Most studies have not followed this group more than five or six years at most from the time of their head injury, but if you are brain injured at say six months old, the full extent of your learning issues may only become apparent when you get to intermediate or secondary school.
"The question that has been raised repeatedly in the medical literature is how many adults out there with learning difficulties and behavioural and emotional problems are actually manifesting the consequences of head injuries sustained in infancy or childhood."
But that's not all. This is the physical damage. There is also the emotional and psychological damage.
Increasingly good evidence exists to suggest that in the first three years of life your brain is wired to respond to the way your environment is structured, and though this can be changed later in life it becomes more difficult.
"So you know, someone like Nia, let's just say they didn't kick her in the head that day and she was subjected to ongoing cruelty and emotional abuse and her brain learned that you sit in the corner of the room and not draw attention to yourself and you see people beating each other up all the time, what does that do to the way your brain functions?"
And given that neighbours who saw and heard some of Nia's abuse failed to report it because abuse was so normal to them, "how many kids are being brought up brutalised and what impact is that having on the generation that will follow them?"

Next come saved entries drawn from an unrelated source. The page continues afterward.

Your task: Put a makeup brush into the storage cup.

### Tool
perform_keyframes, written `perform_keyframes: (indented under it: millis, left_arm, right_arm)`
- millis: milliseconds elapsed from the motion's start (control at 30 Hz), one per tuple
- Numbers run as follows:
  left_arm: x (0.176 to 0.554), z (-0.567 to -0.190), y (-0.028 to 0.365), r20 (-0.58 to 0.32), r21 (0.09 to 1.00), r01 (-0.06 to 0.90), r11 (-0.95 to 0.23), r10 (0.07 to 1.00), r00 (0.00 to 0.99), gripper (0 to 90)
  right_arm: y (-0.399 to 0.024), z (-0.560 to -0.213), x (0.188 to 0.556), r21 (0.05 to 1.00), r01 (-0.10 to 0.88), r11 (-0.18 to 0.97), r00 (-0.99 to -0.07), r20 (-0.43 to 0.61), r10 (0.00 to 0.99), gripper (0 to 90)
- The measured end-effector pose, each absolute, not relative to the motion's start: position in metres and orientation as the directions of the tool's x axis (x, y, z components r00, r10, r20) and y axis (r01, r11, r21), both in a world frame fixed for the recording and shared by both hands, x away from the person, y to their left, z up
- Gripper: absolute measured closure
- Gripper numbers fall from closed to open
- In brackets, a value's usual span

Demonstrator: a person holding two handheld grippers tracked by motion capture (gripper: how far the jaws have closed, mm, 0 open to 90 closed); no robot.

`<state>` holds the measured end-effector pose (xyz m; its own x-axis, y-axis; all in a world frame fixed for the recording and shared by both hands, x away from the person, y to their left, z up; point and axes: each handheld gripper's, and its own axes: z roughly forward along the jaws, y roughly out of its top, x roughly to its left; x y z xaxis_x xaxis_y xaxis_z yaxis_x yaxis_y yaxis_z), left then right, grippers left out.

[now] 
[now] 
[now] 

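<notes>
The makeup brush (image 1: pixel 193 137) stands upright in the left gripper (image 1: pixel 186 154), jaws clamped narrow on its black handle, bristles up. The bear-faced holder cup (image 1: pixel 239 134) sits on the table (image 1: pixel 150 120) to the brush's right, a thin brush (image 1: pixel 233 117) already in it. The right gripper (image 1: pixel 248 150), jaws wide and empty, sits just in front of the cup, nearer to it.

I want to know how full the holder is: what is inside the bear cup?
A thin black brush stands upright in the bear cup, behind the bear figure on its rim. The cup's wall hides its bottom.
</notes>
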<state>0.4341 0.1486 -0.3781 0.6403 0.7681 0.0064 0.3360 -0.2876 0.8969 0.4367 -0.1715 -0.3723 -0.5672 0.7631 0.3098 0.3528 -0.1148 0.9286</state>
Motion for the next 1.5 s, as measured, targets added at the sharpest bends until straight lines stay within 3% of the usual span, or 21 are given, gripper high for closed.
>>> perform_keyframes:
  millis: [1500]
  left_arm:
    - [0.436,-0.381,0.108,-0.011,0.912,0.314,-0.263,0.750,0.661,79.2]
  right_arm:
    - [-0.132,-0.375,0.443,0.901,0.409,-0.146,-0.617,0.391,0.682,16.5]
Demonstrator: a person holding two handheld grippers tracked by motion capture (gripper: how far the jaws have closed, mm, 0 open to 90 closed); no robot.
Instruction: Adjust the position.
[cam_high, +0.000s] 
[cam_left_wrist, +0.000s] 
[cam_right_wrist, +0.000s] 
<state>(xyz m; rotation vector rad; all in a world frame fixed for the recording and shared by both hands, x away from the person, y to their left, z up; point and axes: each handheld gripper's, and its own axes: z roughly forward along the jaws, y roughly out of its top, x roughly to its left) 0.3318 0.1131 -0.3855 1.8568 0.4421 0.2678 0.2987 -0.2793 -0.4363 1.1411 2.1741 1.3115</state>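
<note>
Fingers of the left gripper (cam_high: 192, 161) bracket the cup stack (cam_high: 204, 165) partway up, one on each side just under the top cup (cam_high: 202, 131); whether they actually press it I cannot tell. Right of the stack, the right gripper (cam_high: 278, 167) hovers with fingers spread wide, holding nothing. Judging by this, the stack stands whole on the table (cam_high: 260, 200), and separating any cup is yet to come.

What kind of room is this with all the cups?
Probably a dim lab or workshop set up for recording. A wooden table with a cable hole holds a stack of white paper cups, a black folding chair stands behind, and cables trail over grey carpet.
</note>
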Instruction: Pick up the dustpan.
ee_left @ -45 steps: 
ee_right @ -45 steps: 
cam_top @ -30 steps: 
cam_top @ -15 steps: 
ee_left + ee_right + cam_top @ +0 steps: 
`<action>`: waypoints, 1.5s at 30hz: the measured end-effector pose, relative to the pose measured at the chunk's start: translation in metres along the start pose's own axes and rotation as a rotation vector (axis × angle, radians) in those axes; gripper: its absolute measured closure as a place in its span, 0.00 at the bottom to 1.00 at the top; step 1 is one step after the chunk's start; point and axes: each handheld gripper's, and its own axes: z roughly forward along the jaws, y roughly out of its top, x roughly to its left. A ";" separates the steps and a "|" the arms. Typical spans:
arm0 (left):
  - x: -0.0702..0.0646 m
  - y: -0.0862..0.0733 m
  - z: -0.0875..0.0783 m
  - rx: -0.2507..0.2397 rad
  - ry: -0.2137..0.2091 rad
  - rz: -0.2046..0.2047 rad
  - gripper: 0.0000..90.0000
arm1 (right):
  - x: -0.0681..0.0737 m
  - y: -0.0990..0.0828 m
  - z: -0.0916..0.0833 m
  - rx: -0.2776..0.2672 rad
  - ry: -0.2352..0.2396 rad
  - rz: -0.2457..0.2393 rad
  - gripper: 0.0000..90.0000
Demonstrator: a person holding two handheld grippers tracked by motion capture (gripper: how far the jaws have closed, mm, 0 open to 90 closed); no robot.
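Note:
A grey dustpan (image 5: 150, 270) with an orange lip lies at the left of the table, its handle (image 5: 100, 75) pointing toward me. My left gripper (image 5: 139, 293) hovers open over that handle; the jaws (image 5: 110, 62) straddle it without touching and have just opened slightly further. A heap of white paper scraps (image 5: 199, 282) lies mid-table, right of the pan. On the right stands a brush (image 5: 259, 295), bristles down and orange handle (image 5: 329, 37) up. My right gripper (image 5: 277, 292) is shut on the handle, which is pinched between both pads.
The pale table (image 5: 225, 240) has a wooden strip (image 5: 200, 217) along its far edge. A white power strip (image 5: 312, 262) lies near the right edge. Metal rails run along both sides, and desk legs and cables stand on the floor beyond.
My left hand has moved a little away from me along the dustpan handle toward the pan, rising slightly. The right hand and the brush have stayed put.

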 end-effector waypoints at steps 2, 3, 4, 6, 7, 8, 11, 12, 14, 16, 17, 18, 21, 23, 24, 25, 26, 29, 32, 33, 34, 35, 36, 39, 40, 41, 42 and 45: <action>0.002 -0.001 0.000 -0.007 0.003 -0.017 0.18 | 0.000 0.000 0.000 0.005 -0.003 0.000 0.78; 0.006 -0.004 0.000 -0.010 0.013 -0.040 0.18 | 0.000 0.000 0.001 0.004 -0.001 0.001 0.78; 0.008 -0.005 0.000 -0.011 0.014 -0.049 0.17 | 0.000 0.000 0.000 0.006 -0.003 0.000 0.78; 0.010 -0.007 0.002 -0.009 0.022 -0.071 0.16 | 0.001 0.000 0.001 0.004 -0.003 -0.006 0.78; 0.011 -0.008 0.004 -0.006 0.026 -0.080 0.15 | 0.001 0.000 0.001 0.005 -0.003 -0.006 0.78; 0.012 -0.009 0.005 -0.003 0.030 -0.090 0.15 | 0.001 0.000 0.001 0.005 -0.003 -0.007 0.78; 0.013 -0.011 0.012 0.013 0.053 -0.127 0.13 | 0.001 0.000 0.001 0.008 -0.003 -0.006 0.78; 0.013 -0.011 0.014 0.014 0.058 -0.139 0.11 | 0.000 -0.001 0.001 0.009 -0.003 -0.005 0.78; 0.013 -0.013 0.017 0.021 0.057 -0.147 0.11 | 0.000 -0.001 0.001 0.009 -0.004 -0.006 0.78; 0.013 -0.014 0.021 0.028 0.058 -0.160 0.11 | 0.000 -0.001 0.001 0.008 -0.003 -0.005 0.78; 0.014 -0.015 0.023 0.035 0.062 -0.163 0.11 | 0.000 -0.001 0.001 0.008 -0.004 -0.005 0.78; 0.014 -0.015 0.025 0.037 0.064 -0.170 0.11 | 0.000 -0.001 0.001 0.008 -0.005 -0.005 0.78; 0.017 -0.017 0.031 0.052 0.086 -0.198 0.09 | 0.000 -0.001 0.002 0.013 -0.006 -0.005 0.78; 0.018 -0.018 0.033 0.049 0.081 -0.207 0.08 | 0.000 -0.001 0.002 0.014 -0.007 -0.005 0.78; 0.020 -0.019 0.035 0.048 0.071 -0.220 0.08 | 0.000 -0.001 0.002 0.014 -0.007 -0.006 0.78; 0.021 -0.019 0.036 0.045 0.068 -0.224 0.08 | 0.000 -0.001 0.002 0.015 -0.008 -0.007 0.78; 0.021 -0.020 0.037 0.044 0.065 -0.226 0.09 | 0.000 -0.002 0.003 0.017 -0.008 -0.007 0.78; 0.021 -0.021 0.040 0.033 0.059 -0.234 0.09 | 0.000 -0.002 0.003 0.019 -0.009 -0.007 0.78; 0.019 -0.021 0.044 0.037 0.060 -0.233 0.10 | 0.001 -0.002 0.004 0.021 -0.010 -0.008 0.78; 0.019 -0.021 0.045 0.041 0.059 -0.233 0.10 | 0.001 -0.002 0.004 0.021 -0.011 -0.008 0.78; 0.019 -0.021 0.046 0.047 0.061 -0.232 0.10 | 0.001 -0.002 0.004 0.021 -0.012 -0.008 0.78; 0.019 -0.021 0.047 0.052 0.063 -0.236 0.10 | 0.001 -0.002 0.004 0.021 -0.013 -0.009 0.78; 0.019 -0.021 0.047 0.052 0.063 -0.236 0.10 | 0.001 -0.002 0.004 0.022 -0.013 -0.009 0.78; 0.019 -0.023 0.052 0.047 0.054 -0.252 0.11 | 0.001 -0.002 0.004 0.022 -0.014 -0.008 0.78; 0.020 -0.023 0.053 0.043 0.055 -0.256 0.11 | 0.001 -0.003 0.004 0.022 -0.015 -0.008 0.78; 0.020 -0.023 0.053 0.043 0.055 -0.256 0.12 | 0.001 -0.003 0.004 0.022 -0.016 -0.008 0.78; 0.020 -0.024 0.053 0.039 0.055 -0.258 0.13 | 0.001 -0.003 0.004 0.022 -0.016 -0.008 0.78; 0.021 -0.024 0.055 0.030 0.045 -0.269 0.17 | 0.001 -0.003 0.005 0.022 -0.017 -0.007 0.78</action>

HOW THE HEALING COULD BEGIN
Dr Patrick Kelly's great wish is for the huge pool of health professionals around the country to be trained and supported to take a lot more responsibility in picking up child abuse.
The Starship paediatrician argues that a cultural change has to take place in the community but much more could also be done within the health system.
Despite years of reports into child deaths, a mentality still exists that child abuse is a Child, Youth and Family or police problem.
But health has a huge workforce compared to CYFS, says Kelly.
There are around 980 frontline social care and protection social workers in New Zealand, compared to roughly 11,000 child and adolescent health professionals.
"So you've got 11,000 highly trained professionals referring all their complex child protection cases to less than 1000 care and protection social workers and saying 'you sort it out.'
"If we properly trained and supported that health workforce we could turn it into a child protection workforce [too.]
"If we were to start having a properly resourced network of people who work in health but are dedicated to child protection, then you can begin to do the research on how often these kids are coming in, you can do long-term research on what their outcomes are, you can begin to feed that back into policy and you begin to produce a culture of change."
The Starship Children's Hospital is the only hospital with a multi-disciplinary child abuse unit in the whole country and Kelly says, of course, there are resource implications to bring such units into district health boards nationwide.
"But I think the cost of the bad outcomes these children suffer is such the money would be well spent. And we're not talking mega-millions either.
"I'm not wanting 20 paediatricians in every district health board. It could be as small as half a paediatrician, a nurse specialist, a dedicated social worker and a psychologist."